TRY IT: From the data below, copy exactly the lines that lie between the one holding "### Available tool" and the one holding "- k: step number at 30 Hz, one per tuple", including both, and nothing more.

DATA EXTRACT:
*** Block opens ***

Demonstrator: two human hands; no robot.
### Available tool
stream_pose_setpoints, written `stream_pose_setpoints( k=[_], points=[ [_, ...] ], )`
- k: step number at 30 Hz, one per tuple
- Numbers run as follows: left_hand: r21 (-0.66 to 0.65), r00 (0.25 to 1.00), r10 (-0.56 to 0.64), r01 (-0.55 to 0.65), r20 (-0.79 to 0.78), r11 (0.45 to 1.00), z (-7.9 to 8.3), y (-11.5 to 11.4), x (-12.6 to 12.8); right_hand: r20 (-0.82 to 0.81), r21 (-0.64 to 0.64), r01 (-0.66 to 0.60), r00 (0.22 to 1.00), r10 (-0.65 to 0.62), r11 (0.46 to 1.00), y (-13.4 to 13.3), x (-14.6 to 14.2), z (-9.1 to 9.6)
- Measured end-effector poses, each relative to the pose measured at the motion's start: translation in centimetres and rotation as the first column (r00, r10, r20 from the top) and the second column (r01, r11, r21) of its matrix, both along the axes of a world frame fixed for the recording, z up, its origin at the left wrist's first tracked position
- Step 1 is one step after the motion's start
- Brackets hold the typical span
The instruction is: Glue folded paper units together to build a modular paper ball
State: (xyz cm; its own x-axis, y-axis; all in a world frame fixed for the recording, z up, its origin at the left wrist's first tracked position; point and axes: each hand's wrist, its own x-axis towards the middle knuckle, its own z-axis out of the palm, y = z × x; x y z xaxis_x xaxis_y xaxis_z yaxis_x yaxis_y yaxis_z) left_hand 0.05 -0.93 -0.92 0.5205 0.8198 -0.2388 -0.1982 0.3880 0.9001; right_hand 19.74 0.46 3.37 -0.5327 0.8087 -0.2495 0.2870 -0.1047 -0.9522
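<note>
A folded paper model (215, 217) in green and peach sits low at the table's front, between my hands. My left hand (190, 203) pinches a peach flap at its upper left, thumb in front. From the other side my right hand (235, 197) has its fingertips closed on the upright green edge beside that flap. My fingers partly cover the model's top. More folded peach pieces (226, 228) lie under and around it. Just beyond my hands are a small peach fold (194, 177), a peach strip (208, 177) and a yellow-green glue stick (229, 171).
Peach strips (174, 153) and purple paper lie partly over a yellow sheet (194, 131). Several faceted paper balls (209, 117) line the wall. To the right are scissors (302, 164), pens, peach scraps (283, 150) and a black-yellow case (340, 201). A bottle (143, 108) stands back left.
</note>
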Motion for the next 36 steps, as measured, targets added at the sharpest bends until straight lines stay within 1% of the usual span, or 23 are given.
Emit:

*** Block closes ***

OUTPUT FOR THIS TASK:
### Available tool
stream_pose_setpoints, written `stream_pose_setpoints( k=[_], points=[ [_, ...] ], )`
- k: step number at 30 Hz, one per tuple

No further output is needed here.